The ACCC is now calling for much more pricing and product transparency to allow customers to compare like with like.
Moves to demystify the insurance industry
It has recommended the federal government legislate industry changes including mandating standard cover, providing simple key fact sheets, and standardising the descriptions of what is and is not covered.
“We want to make it easier for people to shop around,” Ms Rickard said.
“For example, in Townsville when comparing prices offered by two different insurers, we found a $2000 difference in the quotes.”
The ACCC also recommended the federal government establish a price comparison website that includes every insurer.

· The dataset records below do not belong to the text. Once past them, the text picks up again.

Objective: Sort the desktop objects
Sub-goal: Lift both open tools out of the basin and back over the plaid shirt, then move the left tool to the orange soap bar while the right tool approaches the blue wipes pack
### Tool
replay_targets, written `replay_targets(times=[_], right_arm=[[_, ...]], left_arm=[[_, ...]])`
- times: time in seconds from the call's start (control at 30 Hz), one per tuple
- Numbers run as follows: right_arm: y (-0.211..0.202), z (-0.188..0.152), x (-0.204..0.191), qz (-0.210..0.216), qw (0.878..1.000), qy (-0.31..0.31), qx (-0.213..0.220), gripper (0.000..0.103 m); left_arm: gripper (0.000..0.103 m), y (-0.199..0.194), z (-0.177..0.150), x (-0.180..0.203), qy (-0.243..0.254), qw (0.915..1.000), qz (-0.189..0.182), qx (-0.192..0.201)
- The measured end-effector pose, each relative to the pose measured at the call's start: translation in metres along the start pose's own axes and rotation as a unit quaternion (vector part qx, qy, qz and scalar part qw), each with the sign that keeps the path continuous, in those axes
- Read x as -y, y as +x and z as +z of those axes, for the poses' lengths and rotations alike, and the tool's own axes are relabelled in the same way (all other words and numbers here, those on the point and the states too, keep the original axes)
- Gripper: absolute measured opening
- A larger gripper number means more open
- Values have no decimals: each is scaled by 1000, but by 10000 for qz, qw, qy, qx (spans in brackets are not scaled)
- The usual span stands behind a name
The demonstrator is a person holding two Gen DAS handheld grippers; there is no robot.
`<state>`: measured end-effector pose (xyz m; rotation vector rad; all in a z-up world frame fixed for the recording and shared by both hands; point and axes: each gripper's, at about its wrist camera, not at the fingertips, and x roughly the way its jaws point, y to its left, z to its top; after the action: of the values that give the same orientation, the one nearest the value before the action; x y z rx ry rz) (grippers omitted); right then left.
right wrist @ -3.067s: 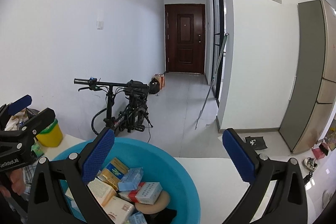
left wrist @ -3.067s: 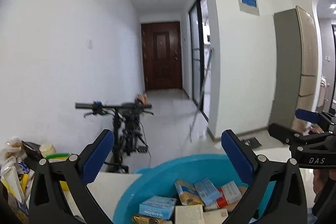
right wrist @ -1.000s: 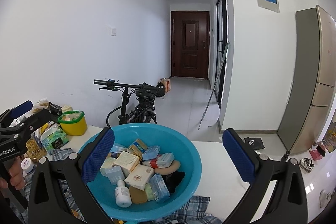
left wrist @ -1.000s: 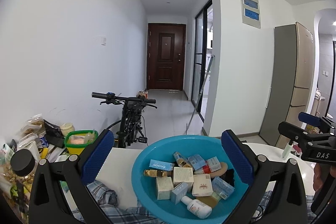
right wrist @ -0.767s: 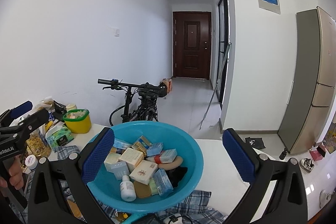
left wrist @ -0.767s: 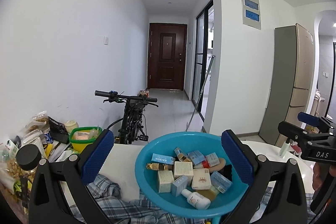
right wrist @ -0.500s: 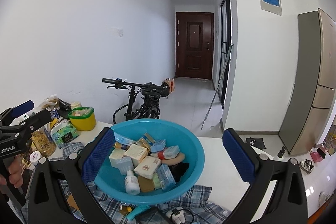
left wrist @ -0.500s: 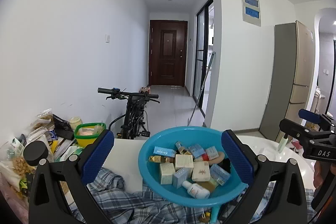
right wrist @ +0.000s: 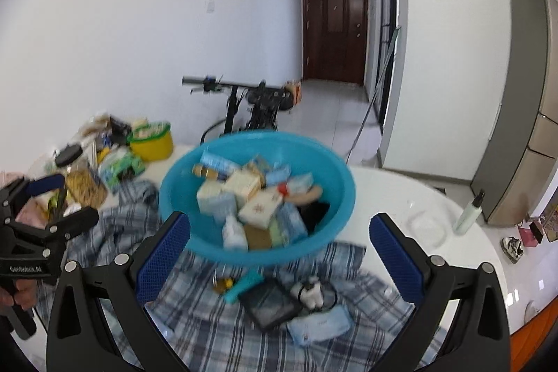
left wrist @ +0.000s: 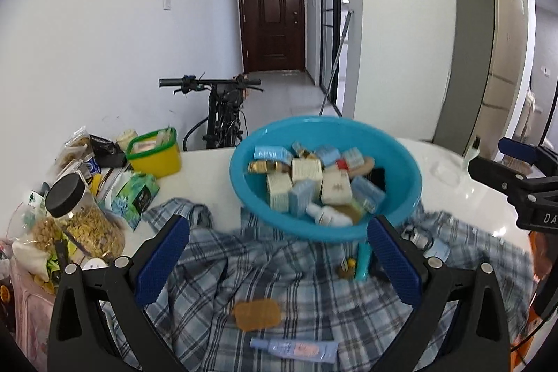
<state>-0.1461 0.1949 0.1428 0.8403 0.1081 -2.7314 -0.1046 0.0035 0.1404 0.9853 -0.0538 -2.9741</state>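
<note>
A blue plastic basin full of small boxes and bottles stands on a plaid cloth on a white table; it also shows in the right wrist view. On the cloth lie an orange pad, a pale blue tube, a teal tube, a black case, a white charger and a tissue pack. My left gripper is open and empty above the cloth. My right gripper is open and empty in front of the basin.
At the left stand a jar of snacks, a green tissue box, a yellow tub with green rim and food bags. A white bottle stands at the right. A bicycle leans behind the table.
Both grippers have risen and tilted down, so the basin has moved up in view and the cloth with its loose objects has come into sight. Both stay open.
</note>
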Motion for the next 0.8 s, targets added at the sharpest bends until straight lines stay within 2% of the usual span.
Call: replay_targets(times=[0.27, 0.47, 0.8], right_arm=[[21, -46, -5, 157, 9983, -18, -567, 102], [35, -78, -7, 262, 9949, 31, -977, 102], [44, -116, 0, 318, 9908, 168, -1305, 102]], left_arm=[[103, 22, -38, 2, 127, 9987, -6, -502], [103, 38, -70, -2, -88, 9961, -88, -874], [103, 56, -114, -8, -283, 9908, -164, -1314]])
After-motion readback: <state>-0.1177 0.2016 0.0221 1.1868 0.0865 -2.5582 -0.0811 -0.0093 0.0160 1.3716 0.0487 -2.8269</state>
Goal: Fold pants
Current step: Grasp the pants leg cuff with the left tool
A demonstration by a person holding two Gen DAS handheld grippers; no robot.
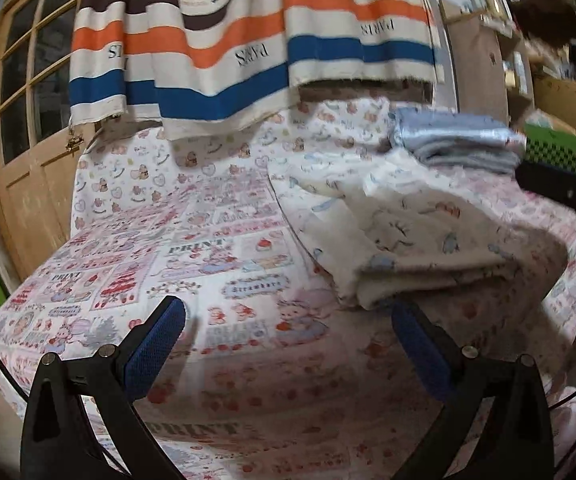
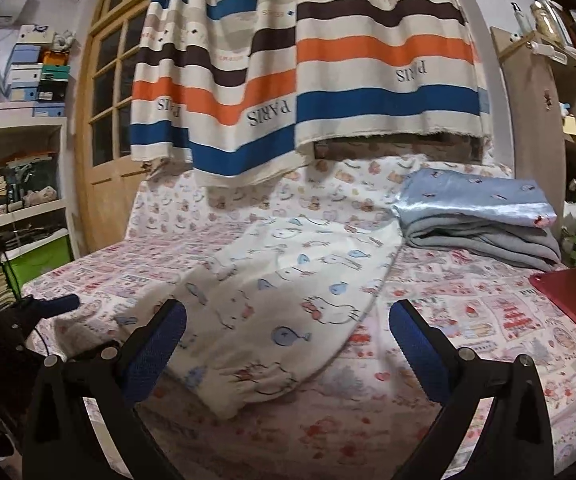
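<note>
The pants are cream with a cartoon cat and fish print and lie folded lengthwise on the printed bed sheet. My right gripper hovers open over their near end, its blue pads apart on either side and touching nothing. In the left wrist view the pants lie ahead and to the right. My left gripper is open over bare sheet, just short of the pants' near corner. A blue-padded finger of the left gripper shows at the left of the right wrist view.
Folded blue and grey blankets are stacked at the back right of the bed. A striped curtain hangs over the far edge. A red flat item lies at the right edge, a wooden door and shelves to the left.
</note>
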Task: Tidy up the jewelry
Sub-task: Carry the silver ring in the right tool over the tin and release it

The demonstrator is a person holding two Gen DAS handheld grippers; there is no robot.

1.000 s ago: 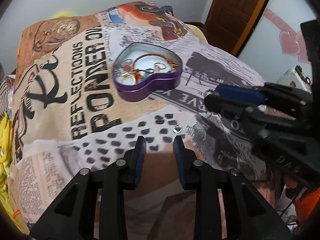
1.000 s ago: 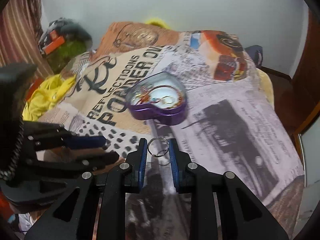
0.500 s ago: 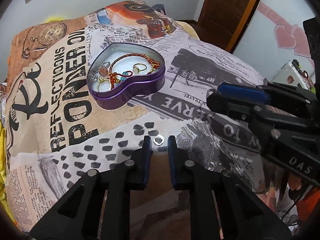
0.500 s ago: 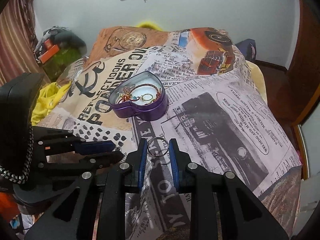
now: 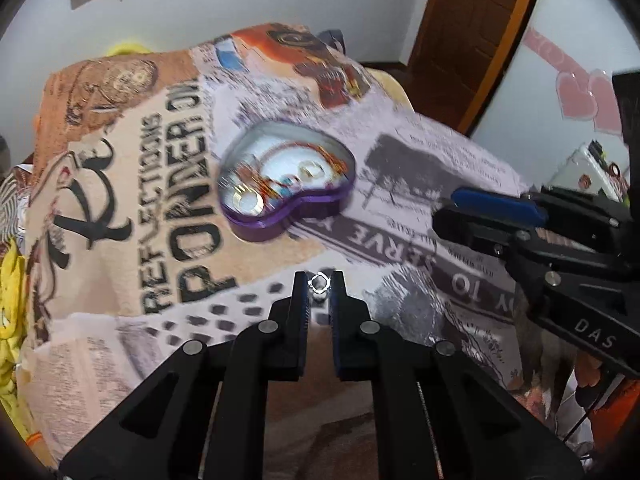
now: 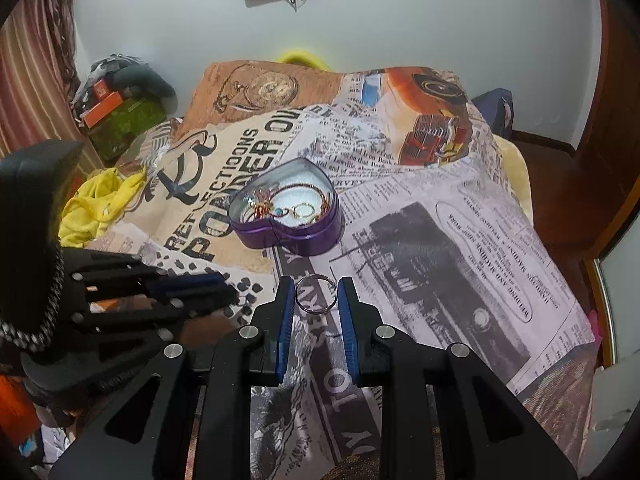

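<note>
A purple heart-shaped tin (image 5: 280, 224) lies open on the printed bedspread (image 5: 160, 200), with rings and a reddish bracelet inside. Its purple wall (image 6: 304, 240) shows beyond my right gripper. My left gripper (image 5: 319, 286) is closing, and a small silver ring (image 5: 313, 285) sits pinched between its tips, a short way in front of the tin. My right gripper (image 6: 316, 296) is shut on a larger silver ring (image 6: 317, 312), held upright above the cloth. Each gripper also shows in the other's view: the right gripper (image 5: 460, 208) at the right, the left gripper (image 6: 224, 288) at the left.
The bedspread (image 6: 460, 240) drapes over a bed that falls away at the right and near edges. A yellow cloth (image 6: 96, 208) and a pile of clutter (image 6: 116, 108) lie at the left. A wooden door (image 5: 472, 32) stands behind on the right.
The left jaws came together around the small ring that lay on the spotted print, and it now sits between the tips. The right gripper kept its ring.
</note>
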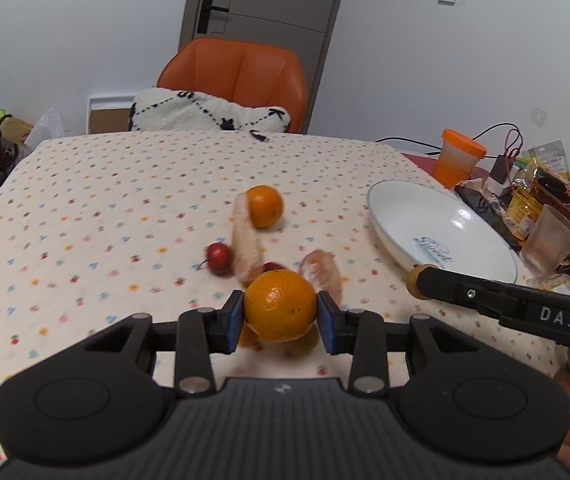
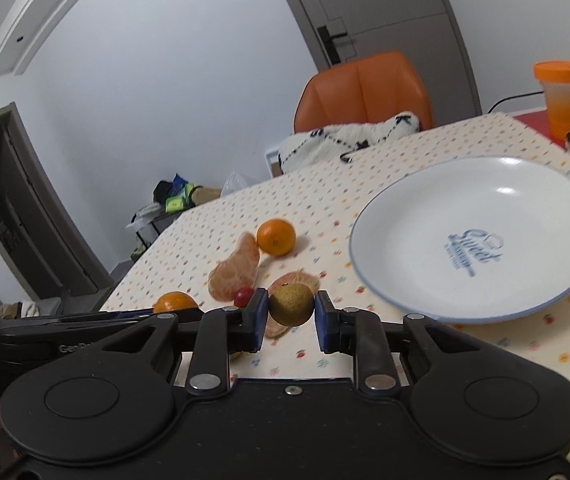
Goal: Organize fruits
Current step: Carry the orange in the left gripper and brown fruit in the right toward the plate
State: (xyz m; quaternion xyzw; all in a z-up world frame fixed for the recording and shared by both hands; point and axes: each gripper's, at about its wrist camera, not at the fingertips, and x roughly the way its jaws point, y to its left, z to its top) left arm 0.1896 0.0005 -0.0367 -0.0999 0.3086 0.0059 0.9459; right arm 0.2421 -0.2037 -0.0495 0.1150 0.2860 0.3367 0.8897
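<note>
My left gripper (image 1: 281,312) is shut on an orange mandarin (image 1: 280,306), which looks to be held just above the flowered tablecloth (image 1: 105,208). My right gripper (image 2: 291,314) is shut on a small brown-yellow round fruit (image 2: 291,304), close to the near rim of the white plate (image 2: 405,200). On the cloth lie a second mandarin (image 1: 264,205), two peeled pomelo segments (image 1: 247,246) (image 1: 321,270) and a small red fruit (image 1: 219,258). The plate (image 1: 425,216) has nothing on it and stands to the right of the fruit.
An orange-lidded cup (image 1: 459,160), a ribbed glass (image 1: 549,240), snack packets (image 1: 541,184) and cables crowd the table's right end behind the plate. An orange chair (image 1: 237,76) with a white cushion (image 1: 209,110) stands at the far edge.
</note>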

Ms Rickard expected the recommendation to prompt “a lot of resistance” from the industry.
“But that, if it’s done well, will make a real difference in terms of finding the best deal in your area,” she said.
Calls to abolish stamp duty
State governments have long resisted another of the ACCC’s key recommendations: Abolishing stamp duty on home insurance.
The inquiry found that in 2019, northern Australians paid $5.5 million in insurance stamp duty to WA, $9 million to the NT and $65 million to Queensland.
“Stamp duty adds 9 to 10 per cent to the cost of a policy in northern Australia,” Ms Rickard said.
“If governments don’t accept that recommendation, we’re recommending stamp duty be based on the value of the property insured – rather than on the value of the premium – so you’re not penalised because you’re in a high-risk area.”
The ACCC also wants some stamp duty tax to be spent on subsidies for people struggling to afford insurance.
Ms Shearer is urging state and territory governments to implement the stronger recommendation and abolish stamp duty.
“If you’re on a pension – $900 a fortnight – and you’re in a $500,000 house, the stamp duty on your home insurance can be $200 to $400 a year,” she said.
“That’s a holiday, or petrol in your car.
“People try and budget, but every year all these unforeseen costs just go up and up.”